## Work to be completed:
Copying exactly, give the lines in the material below from the one with "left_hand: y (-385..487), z" to the one with "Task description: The", ends included, and nothing besides.

(The input begins)

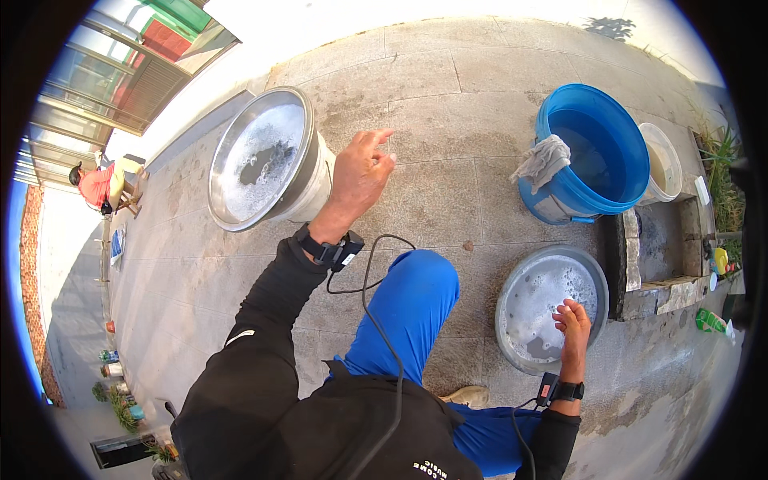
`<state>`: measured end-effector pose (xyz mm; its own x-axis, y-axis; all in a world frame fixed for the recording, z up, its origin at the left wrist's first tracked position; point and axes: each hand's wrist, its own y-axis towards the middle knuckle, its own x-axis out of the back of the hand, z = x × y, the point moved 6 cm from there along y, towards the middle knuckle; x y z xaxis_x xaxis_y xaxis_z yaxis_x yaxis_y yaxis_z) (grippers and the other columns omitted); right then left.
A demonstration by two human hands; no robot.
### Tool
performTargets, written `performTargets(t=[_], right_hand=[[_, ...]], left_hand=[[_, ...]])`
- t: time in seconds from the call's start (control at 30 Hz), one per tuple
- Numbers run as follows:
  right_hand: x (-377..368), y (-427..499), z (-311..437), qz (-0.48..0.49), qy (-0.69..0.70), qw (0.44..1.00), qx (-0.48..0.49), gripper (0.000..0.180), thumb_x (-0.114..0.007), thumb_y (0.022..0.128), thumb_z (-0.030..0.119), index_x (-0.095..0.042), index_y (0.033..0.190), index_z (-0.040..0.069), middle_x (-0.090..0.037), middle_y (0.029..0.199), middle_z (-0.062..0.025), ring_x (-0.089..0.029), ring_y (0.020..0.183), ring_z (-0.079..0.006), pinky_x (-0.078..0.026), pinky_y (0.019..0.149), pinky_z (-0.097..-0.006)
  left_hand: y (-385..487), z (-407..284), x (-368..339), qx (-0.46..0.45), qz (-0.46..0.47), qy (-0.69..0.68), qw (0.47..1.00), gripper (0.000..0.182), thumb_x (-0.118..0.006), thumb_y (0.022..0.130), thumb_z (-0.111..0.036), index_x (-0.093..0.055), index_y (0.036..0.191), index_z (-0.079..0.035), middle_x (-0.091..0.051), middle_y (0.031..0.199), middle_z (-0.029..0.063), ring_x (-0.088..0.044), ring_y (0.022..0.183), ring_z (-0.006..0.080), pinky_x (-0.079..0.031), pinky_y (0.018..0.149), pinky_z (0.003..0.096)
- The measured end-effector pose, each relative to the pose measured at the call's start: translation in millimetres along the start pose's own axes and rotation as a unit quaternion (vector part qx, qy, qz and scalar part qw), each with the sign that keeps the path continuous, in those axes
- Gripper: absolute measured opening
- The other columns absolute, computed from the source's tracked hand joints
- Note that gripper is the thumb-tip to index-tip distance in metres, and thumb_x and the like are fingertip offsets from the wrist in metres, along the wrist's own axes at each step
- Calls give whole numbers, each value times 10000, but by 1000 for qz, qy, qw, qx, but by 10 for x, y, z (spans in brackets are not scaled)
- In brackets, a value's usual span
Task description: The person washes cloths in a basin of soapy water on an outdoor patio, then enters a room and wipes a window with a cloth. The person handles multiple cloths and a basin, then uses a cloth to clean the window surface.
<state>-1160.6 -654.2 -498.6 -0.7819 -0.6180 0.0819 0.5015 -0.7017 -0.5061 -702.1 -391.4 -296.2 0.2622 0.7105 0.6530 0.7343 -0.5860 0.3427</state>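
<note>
My left hand [359,174] is raised in front of me, fingers loosely bent and apart, with nothing in it. Just to its left, a wide metal basin [219,174] of sudsy water rests tilted on a white bucket [321,186]. My right hand [573,336] hovers at the right side of a grey basin [503,318] on the ground; its fingers are half curled and hold nothing. Foamy grey water fills that basin. Beyond it stands a blue bucket [543,201] with water inside, and a grey cloth [543,162] hangs over its rim.
A stone-edged drain pit [663,240] lies at the right, beside a white bucket [666,156]. Past it are a green bottle [711,321] and a yellow container [722,261]. A black cable [384,336] runs across my lap. Far left, a person [99,186] sits on a stool.
</note>
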Motion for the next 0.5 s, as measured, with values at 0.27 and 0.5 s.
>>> performTargets(t=[0.27, 0.5], right_hand=[[18, 85, -92, 12, 14, 1000, -21, 304, -625, 954, 241, -620, 1193, 52, -666, 990, -37, -649, 839, -124, -492, 719, -242], [-64, 103, -66, 7, -2, 1000, -22, 304, -612, 957, 238, -624, 1199, 53, -670, 994, -48, -647, 832, -126, -490, 709, -245]], left_hand=[[-201, 1752, 1966, 265, 105, 228, 931, 390, -647, 828, -170, -665, 1171, 13, -693, 1153, 186, -648, 1106, 300, -479, 967, 358], [-134, 2433, 1856, 206, 255, 274, 904, 321, -714, 756, -249, -737, 1012, -57, -690, 1046, 213, -634, 1027, 354, -483, 916, 395]])
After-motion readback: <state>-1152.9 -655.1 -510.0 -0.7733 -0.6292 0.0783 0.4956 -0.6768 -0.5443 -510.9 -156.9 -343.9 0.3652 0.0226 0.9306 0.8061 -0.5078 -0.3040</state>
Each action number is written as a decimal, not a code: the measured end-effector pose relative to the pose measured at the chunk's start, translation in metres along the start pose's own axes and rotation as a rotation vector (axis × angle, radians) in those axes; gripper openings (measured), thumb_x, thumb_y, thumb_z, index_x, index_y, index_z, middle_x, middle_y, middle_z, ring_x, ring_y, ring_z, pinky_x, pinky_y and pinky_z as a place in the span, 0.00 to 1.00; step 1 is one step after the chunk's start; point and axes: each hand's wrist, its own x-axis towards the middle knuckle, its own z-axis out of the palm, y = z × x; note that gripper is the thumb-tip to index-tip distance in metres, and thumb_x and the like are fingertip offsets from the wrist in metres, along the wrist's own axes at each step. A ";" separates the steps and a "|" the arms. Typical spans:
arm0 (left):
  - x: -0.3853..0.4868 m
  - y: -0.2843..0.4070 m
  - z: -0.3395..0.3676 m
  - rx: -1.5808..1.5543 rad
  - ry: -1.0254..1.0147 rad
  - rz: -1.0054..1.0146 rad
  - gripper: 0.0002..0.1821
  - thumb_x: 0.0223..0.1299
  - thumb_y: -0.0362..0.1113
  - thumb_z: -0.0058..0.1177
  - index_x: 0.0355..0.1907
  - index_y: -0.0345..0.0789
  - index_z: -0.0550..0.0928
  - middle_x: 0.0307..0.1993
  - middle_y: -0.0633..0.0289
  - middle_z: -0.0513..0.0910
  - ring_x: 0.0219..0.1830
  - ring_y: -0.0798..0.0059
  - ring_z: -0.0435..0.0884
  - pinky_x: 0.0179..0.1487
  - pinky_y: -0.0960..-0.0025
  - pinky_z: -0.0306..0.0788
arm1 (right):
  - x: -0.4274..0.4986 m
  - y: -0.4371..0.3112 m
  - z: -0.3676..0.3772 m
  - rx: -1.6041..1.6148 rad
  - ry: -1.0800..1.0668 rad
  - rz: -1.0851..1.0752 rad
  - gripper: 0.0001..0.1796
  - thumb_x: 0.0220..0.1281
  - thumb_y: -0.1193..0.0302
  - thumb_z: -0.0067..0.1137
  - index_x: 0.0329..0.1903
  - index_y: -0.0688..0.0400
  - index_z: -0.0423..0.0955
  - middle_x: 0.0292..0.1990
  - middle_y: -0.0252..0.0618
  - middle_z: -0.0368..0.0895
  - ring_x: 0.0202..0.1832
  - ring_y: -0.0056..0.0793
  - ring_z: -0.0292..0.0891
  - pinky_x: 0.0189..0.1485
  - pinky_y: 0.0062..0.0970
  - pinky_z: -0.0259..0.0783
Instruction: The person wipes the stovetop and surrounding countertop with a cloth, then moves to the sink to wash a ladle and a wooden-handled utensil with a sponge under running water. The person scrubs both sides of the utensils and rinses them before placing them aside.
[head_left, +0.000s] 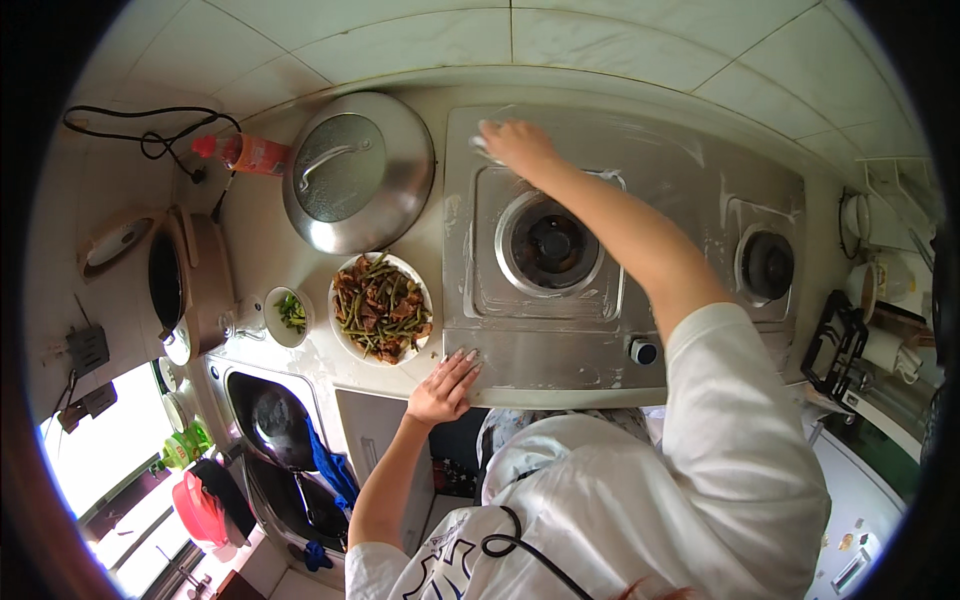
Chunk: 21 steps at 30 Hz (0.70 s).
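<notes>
My right hand (517, 144) is pressed near the back left corner of the stainless steel gas stove (555, 352), its fingers closed around a whitish cloth or pad (480, 142), mostly hidden. Whitish streaks mark the stove's surface around the left burner (556, 244) and the right burner (765, 266). At the stove's front left edge my left hand (444, 386) lies flat, fingers spread, holding nothing. Just beyond its fingertips stands a white plate (335, 330) of cooked green beans and meat. A control knob (643, 351) sits at the stove's front.
Left of the stove are a steel wok lid (405, 187), a red-capped bottle (259, 155), a bowl of chopped greens (274, 319) and a brown rice cooker (210, 277). A pan lies in the sink (315, 386). A black rack (832, 345) stands at the right.
</notes>
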 end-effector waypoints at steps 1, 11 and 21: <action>0.001 0.000 -0.001 -0.009 0.001 -0.004 0.33 0.41 0.35 0.54 0.58 0.39 0.77 0.62 0.57 0.73 0.66 0.59 0.71 0.65 0.55 0.68 | -0.011 0.018 -0.005 0.007 -0.008 -0.051 0.17 0.69 0.60 0.46 0.40 0.62 0.73 0.29 0.48 0.82 0.32 0.49 0.82 0.32 0.43 0.78; 0.000 -0.001 -0.004 0.021 -0.012 0.012 0.31 0.46 0.38 0.53 0.59 0.37 0.76 0.63 0.57 0.73 0.66 0.59 0.70 0.64 0.58 0.69 | -0.061 0.108 -0.049 -0.267 -0.006 0.540 0.14 0.69 0.65 0.44 0.44 0.62 0.71 0.31 0.54 0.83 0.34 0.51 0.83 0.34 0.45 0.79; 0.004 0.003 -0.010 -0.061 0.084 -0.050 0.30 0.46 0.36 0.49 0.59 0.37 0.76 0.62 0.54 0.73 0.66 0.59 0.71 0.64 0.57 0.70 | -0.006 -0.060 -0.015 -0.068 0.000 -0.281 0.10 0.66 0.70 0.45 0.42 0.63 0.70 0.29 0.56 0.81 0.30 0.49 0.83 0.30 0.44 0.78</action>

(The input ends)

## Result of the task:
  left_hand: y (-385..487), z (-407..284), x (-368..339), qx (-0.46..0.45), qz (-0.46..0.47), qy (-0.69..0.68), qw (0.47..1.00), gripper (0.000..0.182), thumb_x (-0.118..0.006), thumb_y (0.022..0.130), thumb_z (-0.111..0.036), index_x (-0.093..0.055), index_y (0.036..0.191), index_z (-0.079..0.035), middle_x (-0.091..0.051), middle_y (0.031..0.199), middle_z (-0.029..0.063), ring_x (-0.088..0.044), ring_y (0.022..0.183), ring_z (-0.006..0.080), pinky_x (-0.079..0.031), pinky_y (0.018..0.149), pinky_z (0.003..0.096)
- The measured end-effector pose, each relative to the pose measured at the call's start: translation in millimetres along the start pose's own axes and rotation as a unit quaternion (vector part qx, qy, qz and scalar part qw), each with the sign that keeps the path continuous, in those axes
- Gripper: absolute measured opening
- The other columns absolute, computed from the source's tracked hand joints
- Note that gripper is the thumb-tip to index-tip distance in metres, and thumb_x and the like are fingertip offsets from the wrist in metres, along the wrist's own axes at each step
- Calls give whole numbers, each value times 10000, but by 1000 for qz, qy, qw, qx, but by 10 for x, y, z (spans in brackets are not scaled)
- In brackets, a value's usual span
Task description: The person washes cloths in a basin of soapy water on an outdoor patio, then enters a room and wipes a window with a cloth. The person handles multiple cloths and a basin, then uses a cloth to clean the window surface.

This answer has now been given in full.